Problem to work on | Every line of the material that mentions the word "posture" should be copied out.

Exercise data |
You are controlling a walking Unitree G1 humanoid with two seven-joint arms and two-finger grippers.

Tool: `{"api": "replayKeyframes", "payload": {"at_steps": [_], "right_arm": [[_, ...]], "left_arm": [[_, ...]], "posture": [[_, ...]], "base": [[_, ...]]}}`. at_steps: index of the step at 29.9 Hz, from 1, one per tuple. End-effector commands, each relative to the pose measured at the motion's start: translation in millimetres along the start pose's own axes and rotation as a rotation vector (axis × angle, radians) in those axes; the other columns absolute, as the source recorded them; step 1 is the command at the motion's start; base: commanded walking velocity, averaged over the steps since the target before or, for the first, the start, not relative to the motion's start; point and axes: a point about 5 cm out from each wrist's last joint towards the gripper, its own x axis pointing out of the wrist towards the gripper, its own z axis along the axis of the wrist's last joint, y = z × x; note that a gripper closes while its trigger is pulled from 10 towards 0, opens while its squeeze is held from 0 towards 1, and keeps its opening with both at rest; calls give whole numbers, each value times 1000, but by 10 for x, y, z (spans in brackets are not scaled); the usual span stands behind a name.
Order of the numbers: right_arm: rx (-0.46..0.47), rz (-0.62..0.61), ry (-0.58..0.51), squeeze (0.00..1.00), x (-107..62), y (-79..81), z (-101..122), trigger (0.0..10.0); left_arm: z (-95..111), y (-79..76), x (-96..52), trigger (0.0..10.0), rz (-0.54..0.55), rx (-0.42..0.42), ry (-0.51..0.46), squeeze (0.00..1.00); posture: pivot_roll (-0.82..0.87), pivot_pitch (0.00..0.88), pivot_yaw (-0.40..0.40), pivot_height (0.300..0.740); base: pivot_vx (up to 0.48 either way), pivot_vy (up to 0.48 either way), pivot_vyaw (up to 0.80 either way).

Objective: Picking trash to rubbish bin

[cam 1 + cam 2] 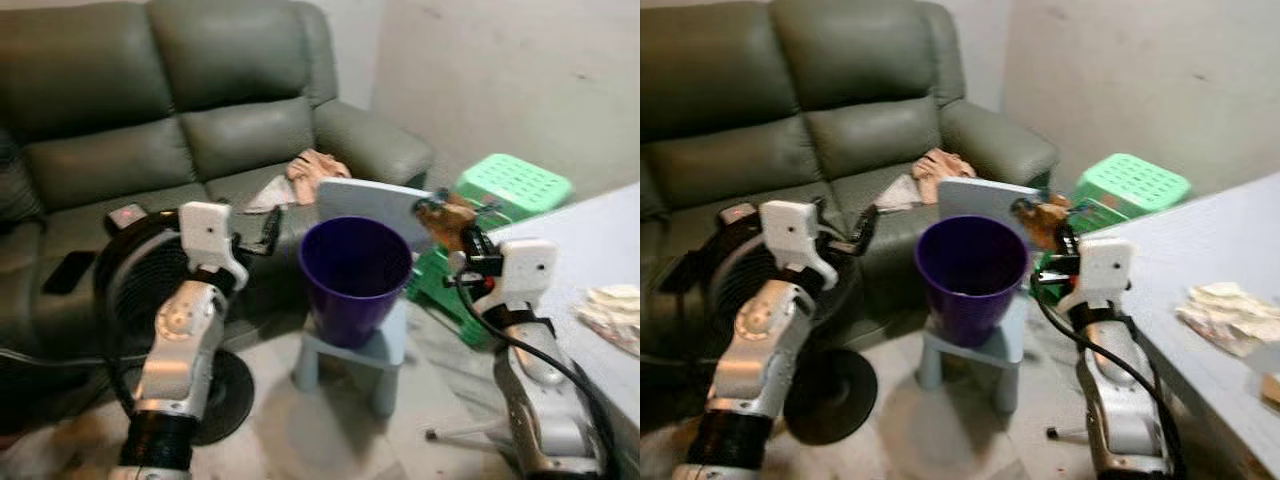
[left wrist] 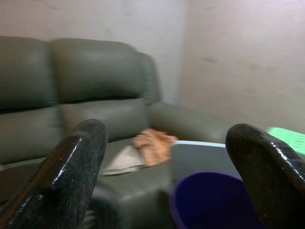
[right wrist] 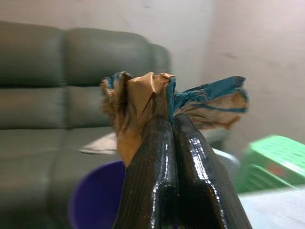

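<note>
Our right gripper (image 1: 452, 222) pinches a crumpled brown-and-blue paper wrapper (image 3: 157, 98) beside the purple plastic bin's (image 1: 352, 300) rim. Our left gripper (image 1: 268, 230) hangs wide open, empty.

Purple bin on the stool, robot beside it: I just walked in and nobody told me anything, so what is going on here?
The robot is clearing trash. Its right gripper is shut on a crumpled brown and blue wrapper, held up just beside the rim of the purple bin, which stands on a small pale stool before the sofa. The wrapper is not yet dropped. The left gripper is open, raised on the bin's other side.
</note>
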Motion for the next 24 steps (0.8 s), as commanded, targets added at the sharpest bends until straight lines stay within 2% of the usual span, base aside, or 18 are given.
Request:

Exercise solution |
Tool: `{"api": "replayKeyframes", "payload": {"at_steps": [_], "right_arm": [[_, ...]], "left_arm": [[_, ...]], "posture": [[_, ...]], "base": [[_, ...]]}}`. at_steps: index of the step at 29.9 Hz, from 1, one per tuple. End-effector commands, each relative to the pose measured at the motion's start: translation in millimetres along the start pose's own axes and rotation as a rotation vector (axis × angle, radians) in those axes; the other columns absolute, as the source recorded them; step 1 is the command at the motion's start; base: commanded walking velocity, averaged over the steps since the target before or, for the first, the start, not relative to the motion's start; point and axes: a point about 5 cm out from each wrist's last joint towards the gripper, its own x axis pointing out of the wrist towards the gripper, its own z axis along the axis of the wrist's last joint, y = z × x; note that a gripper closes while its trigger is pulled from 10 towards 0, opens while its squeeze is held from 0 towards 1, and keeps its opening with both at rest; calls give whole numbers, each value times 1000, but by 10 for x, y, z (spans in brackets are not scaled); the usual span stands behind a name.
Order of the numbers: right_arm: rx (-0.46..0.47), rz (-0.62..0.61), ry (-0.58..0.51), squeeze (0.00..1.00), x (-107..62), y (-79..81), z (-101..122), trigger (0.0..10.0); left_arm: z (-95..111), y (-79..76), x (-96..52), trigger (0.0..10.0), rz (-0.54..0.55), rx (-0.42..0.42), ry (-0.51..0.46), squeeze (0.00..1.00); posture: pivot_roll (-0.82..0.87), pivot_pitch (0.00..0.88), pivot_yaw (-0.40..0.40), pivot_height (0.300..0.740); base: pivot_vx (up to 0.48 either way), pivot_vy (up to 0.48 either way), pivot_vyaw (up to 0.80 either way).

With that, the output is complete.